Carey sits in the shade of Mr. Leon's truck on a sunny afternoon, and she's trying to leaf through her ancient Bible, but her broken fingers can't turn the pages.
This thick book has been passed down her family through generations, since the 1800s. It's a magnificent edition, with intricate illustrations and exquisite lettering. She uses its baroque depictions of Biblical history as the basis for her paintings.
But her hand is useless right now because two homeless men who came to stay at her house last night got into a drunken brawl on her front porch, and as she tried to break it up her fingers got crushed in the doorframe as one man threw the other into the door. A neighbor used household tape to bind the fingers together. One of them was clearly broken; the knuckle was completely out of alignment. She hadn't gone to the hospital and didn't plan to. She's simply too busy finishing all her projects. Goodin gently prods her to go, she gently refuses. Like many inner-city residents, she can't or won't go to the doctor on her own.

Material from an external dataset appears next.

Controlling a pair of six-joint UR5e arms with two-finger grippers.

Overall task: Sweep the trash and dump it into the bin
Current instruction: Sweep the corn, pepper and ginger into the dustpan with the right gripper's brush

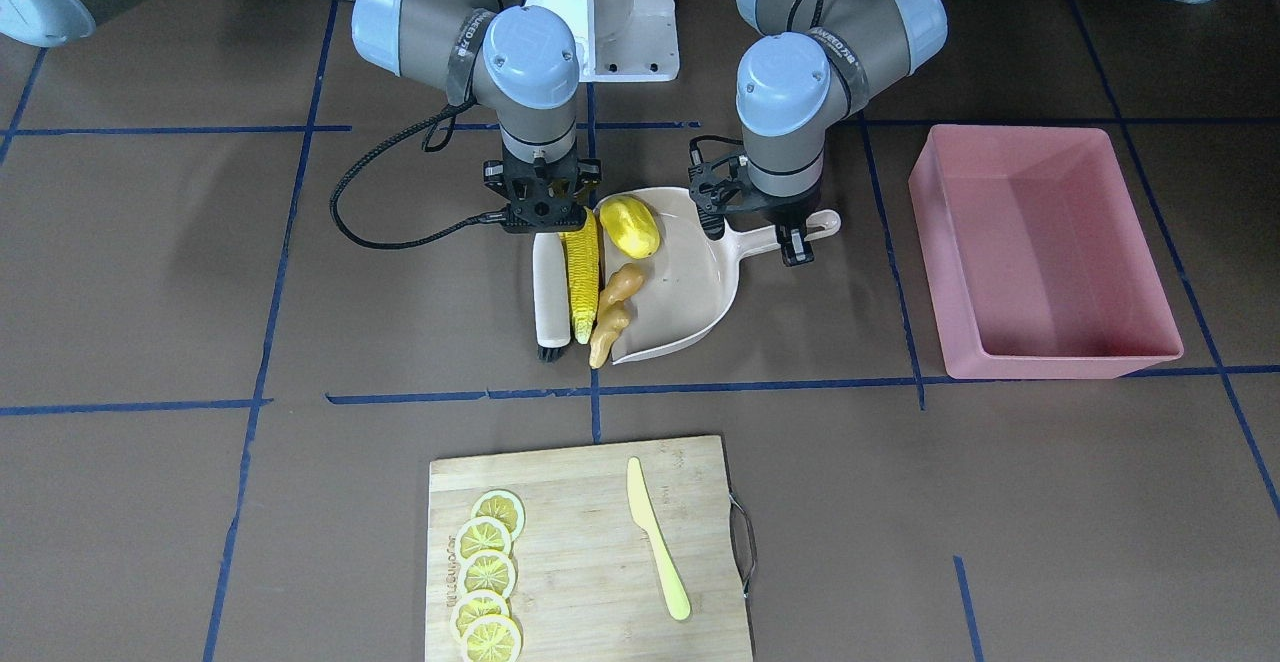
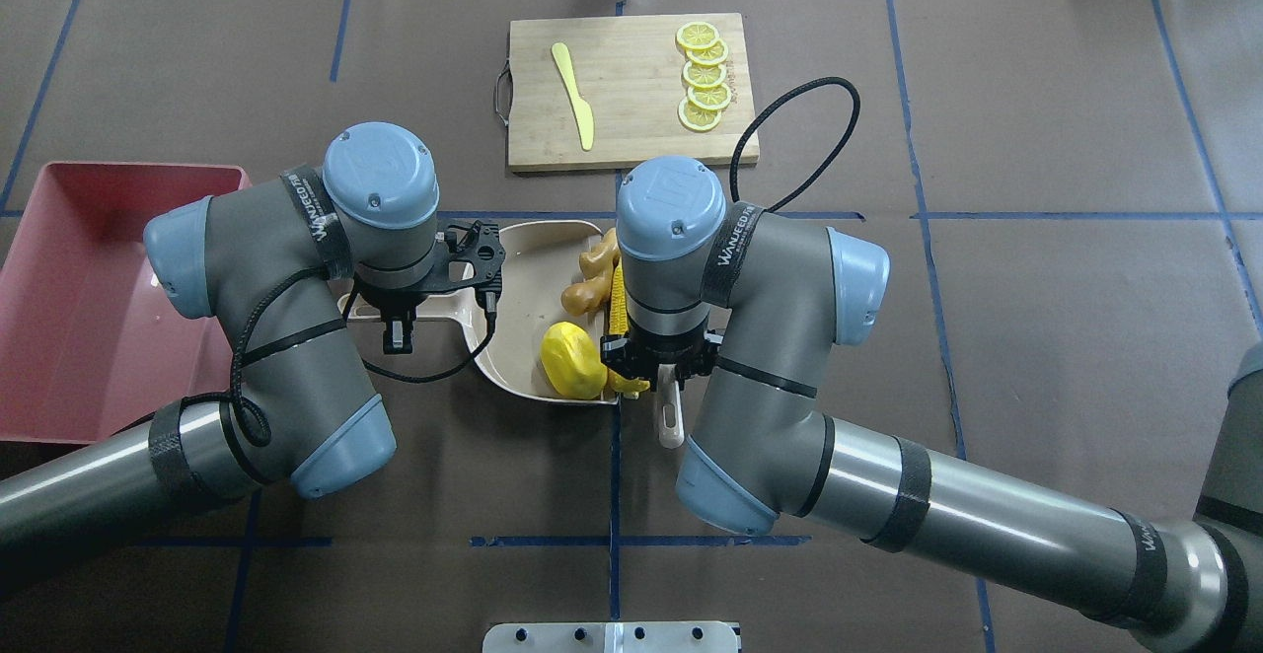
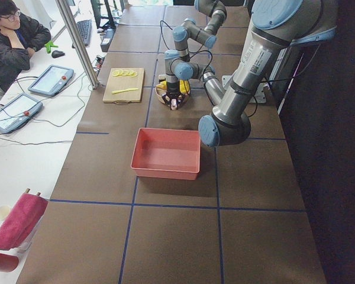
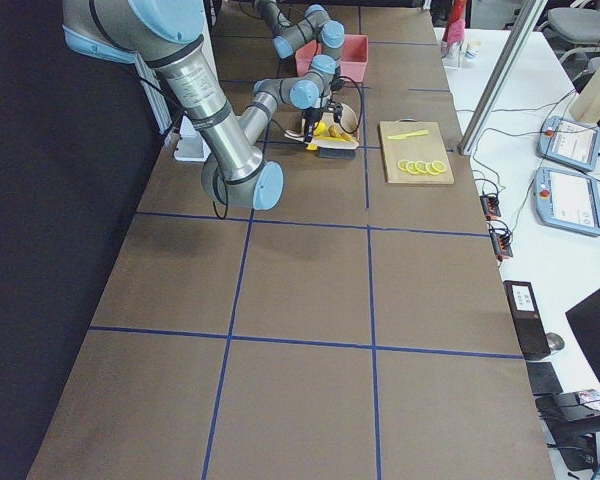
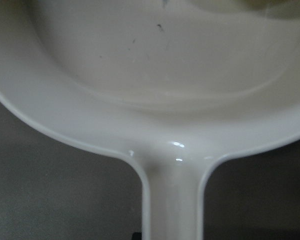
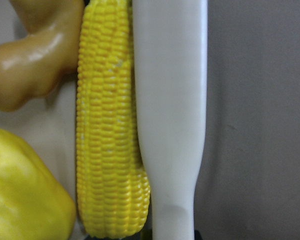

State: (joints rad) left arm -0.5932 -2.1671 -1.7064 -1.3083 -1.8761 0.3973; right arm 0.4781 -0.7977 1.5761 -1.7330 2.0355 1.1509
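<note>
Facing the robot: the dustpan (image 1: 700,282) lies flat on the desk (image 1: 150,272), its mouth toward the brush (image 1: 549,292). The right tool (image 1: 541,217) is clamped on the brush's handle. The brush lies against the corn (image 1: 583,277), which stretches along the dustpan's mouth. The ginger (image 1: 613,314) touches the corn on its dustpan side, partly over the lip, with one end poking past the dustpan's corner. The potato (image 1: 629,226) sits inside the dustpan, at the corner nearest the robot. The left tool (image 1: 790,234) is closed on the dustpan's handle, a finger on either side. The bin (image 1: 1060,362) stands well apart from the dustpan, beyond its handle end. A board (image 1: 590,522) with a knife (image 1: 657,540) and lemon slices (image 1: 487,574) lies apart from the dustpan, on the side away from the robot.

Overhead: the right arm hides much of the brush and corn. The potato and ginger show at the dustpan's mouth.

Left end: the bin stands nearer the camera than the dustpan.

Right end: the bin stands beyond the dustpan.

Left wrist: the dustpan's handle runs down the middle to the lower edge, and the fingers are out of sight.

Right wrist: the brush handle presses along the corn. The ginger touches the corn's other side, and the potato is just beside it.
</note>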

As she emerges from the truck, neighbors gathered in the street once more, giving her hugs, admiring her the paintings and complimenting the sunflowers that grow near the sidewalk.
"This is sharp. This is sugar-sharp," Brunson says of it all. She's a community activist, a former female boxer, a tough woman whose voice becomes tender and soft about the beauty that's bloomed on this ruddy block. "People be just amazed. They be like, 'Y'all in the hood doing this?' But all this is strictly community. There's so much positive going on but they're only highlighting the negative, so everyone thinks Detroit is so shitty. I got people that come in from out of town that be like, 'I love it here,' but their perception of it is bad because everybody think everybody is bad."
A man walks up with a bag of food as Carey sits in Mr. Leon's truck, still trying to leaf through that beautiful old Bible. "And we have this one right here that brings bread and stuff for the people that come and eat. I can't always feed them out of my pocket," Carey says. She softly tells the man, "OK, put them in the house."
He turns and walks in Carey's front door like it's his home, just like everyone else out here does, because for anyone who wants it to be, it is. Just as God told her he wants it to be.